S/S related to SNS activation and edema
1) Extreme dyspnea and tachypnea (need to intubate)
2) HTN
3) Tachycardia
4) Diaphoresis
5) Sense of impending doom
Neurogenic pulm edema
Flash edema. Occurs minutes to hours after brain injury (especially when involving the medulla)
1) Massive SNS discharge in response to CNS insult
2) Generalized vasoconstriction causes increased hydroaststic pressure and transudation of fluid into the lungs
Very similar to cardiogenic form. Only difference really is the cause.

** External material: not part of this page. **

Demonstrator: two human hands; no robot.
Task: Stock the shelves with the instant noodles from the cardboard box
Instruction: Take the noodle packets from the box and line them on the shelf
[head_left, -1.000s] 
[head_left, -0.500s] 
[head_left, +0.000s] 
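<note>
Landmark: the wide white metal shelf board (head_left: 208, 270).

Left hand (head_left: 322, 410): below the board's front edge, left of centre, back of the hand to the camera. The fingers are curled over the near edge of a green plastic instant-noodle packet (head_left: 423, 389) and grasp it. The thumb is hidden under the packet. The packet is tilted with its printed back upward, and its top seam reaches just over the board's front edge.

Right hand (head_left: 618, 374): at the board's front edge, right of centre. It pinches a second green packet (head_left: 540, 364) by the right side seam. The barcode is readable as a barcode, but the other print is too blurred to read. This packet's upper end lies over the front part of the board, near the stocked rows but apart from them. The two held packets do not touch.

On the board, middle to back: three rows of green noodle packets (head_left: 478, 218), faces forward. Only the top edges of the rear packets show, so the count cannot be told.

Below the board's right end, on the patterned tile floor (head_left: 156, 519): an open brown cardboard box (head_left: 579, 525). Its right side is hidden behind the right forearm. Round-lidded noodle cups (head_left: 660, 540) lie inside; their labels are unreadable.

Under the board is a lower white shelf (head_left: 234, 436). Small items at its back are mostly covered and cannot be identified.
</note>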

Treatment of neurogenic pulm edema
Decrease ICP
Increase FiO2, PEEP
Resolution occurs within a few days
Avoid diuretics because it won’t treat the cause
Illicit drugs that cause pulm edema
Heroin- causes high permeability (often due to smoking it)
Cocaine- pulmonary vasoconstriction and/or MI will result in pulm edema
Treatment is supportive
When does high altitude pulm edema occur
After 48-96 hours at 2500-5000m in altitude. Also by rapid ascent.
Treatment for high altitude pulm edema occur
O2, NO, descent
Re-expansion pulm edema
Occurs if a lung is deflated and then re-inflated due to evacuation of the pneumo or pleural effusion. More common if >1L of air/fluid in the pleural space, >24 hours of collapse, and if re-expansion occurs rapidly.
Overall, it enhances capillary membrane permeability. Treatment is supportive (don’t give diuretics).